A las siete me paso por la sala a ver tele un rato, buscando con el control en mano algo interesante, pero todo lo bueno de las películas ya las he visto. Ingreso a mis redes sociales, primordialmente a Facebook para pasar el rato. Una hora después busco nuevamente que ver en la tv, dejó una peli que ya he visto. A las 10 en punto escucho la puerta de la sala abrirse con llave, Dewey aparece en mi campo de visión, parece sorprendido de verme allí.

— ¿Vas a decirme por qué estás tan molesto con papá? —cuestiono sin pender tiempo.

—Eso depende, ¿qué te dijo? —considera, sentándose a mi lado en el sillón gris ya más calmado.

—No, no me dijo nada y no lo presione —menciono bostezando inconscientemente.

—Él es el único que puede decirte la verdad Haru —murmura frustrado mientras me abraza contra él.

Lo rodeo con mis brazos también, dándome cuenta al instante cuanto necesitaba uno de estos abrazos fraternales.

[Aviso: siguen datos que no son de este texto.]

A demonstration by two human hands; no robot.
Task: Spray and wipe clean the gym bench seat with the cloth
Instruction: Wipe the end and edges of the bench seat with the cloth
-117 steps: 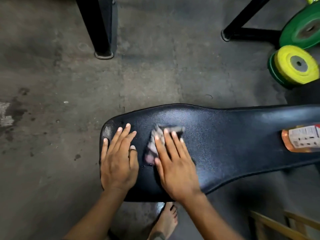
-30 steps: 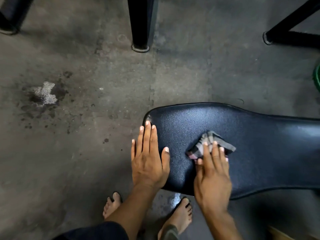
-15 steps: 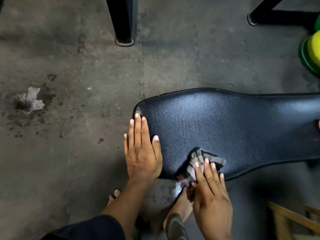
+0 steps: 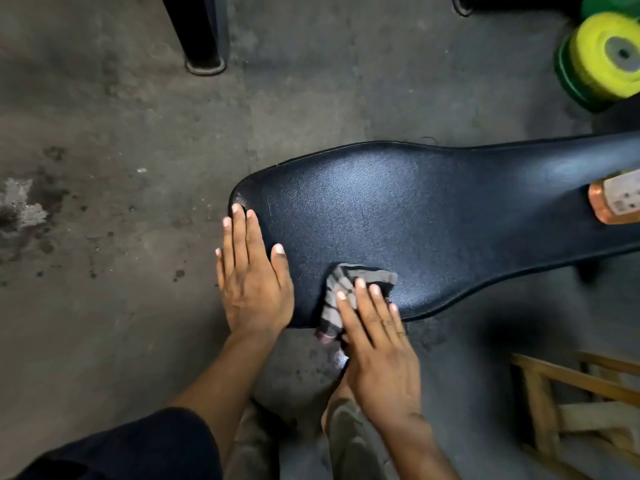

— ¿Verdad de qué? —pregunto siendo cautelosa con Dewey.

Me voltea a mirar con sus ojos azules, me aprieta más contra él dándome una sonrisa a medias.

—De Savanah.

Siento un nudo en mi garganta cuando nombra el nombre de nuestra madre, así, tan indiferente al significado que trae consigo los recuerdos.

—Haces que imagine cosas imposibles Dewey, dime que sucede —reconozco preocupada.

No quiero ni pensar en lo que cruza por mi mente. ¿Y si mamá está viva? ¿Y si todo fue una farsa? No, yo vi y leí lo que decían esos resultados, es imposible. ¿Y si la enfermedad no la mato, sino que fue otra cosa? ¿Acaso ya sabía lo que me iba a suceder y se lo dijo a papá? ¿O qué...? No, jamás.

—Por más que deseo decírtelo ahora mismo, yo no soy el indicado. Solo recuerda que no debes crear todo lo que te han hecho creer.

¿Cómo quiere que mi cabeza no esté llena de preguntas después de lo que me dijo? ¿a qué se refiere conque no crea lo que me han dicho? ¿acaso no moriré como se supone que mi madre lo hizo? ¿entonces porque tantos exámenes, dolor y tristeza por partes de todos? mi cabeza está a punto de colapsar, no lo soporto.

En la madrugada trato de dormir por una vez más sin éxito. Intento leer un libro nuevo, el final de una trilogía llamada "Tierra mágica" pero es imposible concentrarme en lo que leo. Y tal vez sin razón alguna, rompo en llanto.

No estoy preparada para saber lo que ya sospecho con claridad, no estoy lista para ver el rostro de mi padre lleno de dolor otra vez. No deseo ver lo mirándome con esa mirada de "en cualquier momento se ira" como hacía con Savanah. No quiero escuchar todas esas horribles palabras sabiendo que a nadie le podre negar, porque lo sabrán. Y luego está Dewey, oh Dios.